__Work to be completed__
Everything from the line with "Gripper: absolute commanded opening" through the end of the entries must be transcribed exactly; no other lines belong in the answer.
Record set below:
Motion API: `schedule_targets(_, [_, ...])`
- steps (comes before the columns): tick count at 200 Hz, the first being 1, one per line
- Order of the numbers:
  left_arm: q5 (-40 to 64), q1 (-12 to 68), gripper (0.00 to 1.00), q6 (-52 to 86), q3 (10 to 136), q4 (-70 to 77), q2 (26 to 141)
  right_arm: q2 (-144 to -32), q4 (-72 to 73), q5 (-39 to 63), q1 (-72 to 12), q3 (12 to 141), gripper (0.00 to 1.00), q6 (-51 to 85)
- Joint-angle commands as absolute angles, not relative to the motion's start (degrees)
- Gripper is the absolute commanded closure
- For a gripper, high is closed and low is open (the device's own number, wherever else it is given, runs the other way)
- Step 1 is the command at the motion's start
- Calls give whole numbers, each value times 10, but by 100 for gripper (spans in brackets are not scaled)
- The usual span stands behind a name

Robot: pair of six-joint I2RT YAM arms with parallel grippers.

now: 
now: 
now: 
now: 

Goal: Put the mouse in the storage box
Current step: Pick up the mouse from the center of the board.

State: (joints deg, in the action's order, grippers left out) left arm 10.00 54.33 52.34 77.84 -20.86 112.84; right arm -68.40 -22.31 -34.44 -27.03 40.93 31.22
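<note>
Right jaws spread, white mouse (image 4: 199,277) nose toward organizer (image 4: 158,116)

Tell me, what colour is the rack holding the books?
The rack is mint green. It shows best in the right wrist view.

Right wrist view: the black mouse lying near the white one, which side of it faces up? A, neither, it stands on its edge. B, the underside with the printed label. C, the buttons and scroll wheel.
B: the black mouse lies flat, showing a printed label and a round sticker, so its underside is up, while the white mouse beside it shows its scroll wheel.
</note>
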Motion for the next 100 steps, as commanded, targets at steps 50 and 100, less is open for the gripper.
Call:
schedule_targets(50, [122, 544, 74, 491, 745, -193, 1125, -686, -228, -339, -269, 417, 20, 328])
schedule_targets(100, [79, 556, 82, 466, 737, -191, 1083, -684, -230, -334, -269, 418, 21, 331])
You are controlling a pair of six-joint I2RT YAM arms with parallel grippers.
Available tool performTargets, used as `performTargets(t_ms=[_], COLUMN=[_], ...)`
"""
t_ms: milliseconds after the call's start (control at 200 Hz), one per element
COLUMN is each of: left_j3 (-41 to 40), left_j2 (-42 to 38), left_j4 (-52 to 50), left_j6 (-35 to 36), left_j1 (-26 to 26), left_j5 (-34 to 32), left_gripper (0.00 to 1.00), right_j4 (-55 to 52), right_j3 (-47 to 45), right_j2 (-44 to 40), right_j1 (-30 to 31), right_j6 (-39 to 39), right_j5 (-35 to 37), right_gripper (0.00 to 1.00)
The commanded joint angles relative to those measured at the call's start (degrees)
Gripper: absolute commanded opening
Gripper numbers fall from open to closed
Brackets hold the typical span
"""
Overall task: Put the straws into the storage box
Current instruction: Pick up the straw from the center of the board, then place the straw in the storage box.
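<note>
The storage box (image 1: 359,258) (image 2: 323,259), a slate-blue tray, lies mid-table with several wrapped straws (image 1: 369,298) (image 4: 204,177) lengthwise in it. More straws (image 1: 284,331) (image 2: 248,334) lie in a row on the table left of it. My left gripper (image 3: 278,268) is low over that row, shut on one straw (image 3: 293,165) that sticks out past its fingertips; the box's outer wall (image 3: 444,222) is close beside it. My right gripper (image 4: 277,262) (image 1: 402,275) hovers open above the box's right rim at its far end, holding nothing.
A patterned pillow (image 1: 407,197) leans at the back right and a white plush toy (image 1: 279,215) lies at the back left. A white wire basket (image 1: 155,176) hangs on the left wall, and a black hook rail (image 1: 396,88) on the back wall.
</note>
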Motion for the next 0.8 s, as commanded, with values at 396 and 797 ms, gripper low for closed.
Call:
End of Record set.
__Solution below__
Gripper: absolute commanded opening
Gripper numbers fall from open to closed
Brackets hold the typical span
"""
Overall task: Put the straws into the storage box
Current instruction: Pick up the straw from the center of the board, then place the straw in the storage box.
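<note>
The storage box (image 1: 359,258) (image 2: 323,259), a slate-blue tray, lies mid-table with several wrapped straws (image 1: 369,298) (image 4: 204,177) lengthwise in it. More straws (image 1: 284,331) (image 2: 248,334) lie in a row on the table left of it. My left gripper (image 3: 278,268) is low over that row, shut on one straw (image 3: 293,165) that sticks out past its fingertips; the box's outer wall (image 3: 444,222) is close beside it. My right gripper (image 4: 277,262) (image 1: 402,275) hovers open above the box's right rim at its far end, holding nothing.
A patterned pillow (image 1: 407,197) leans at the back right and a white plush toy (image 1: 279,215) lies at the back left. A white wire basket (image 1: 155,176) hangs on the left wall, and a black hook rail (image 1: 396,88) on the back wall.
</note>
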Motion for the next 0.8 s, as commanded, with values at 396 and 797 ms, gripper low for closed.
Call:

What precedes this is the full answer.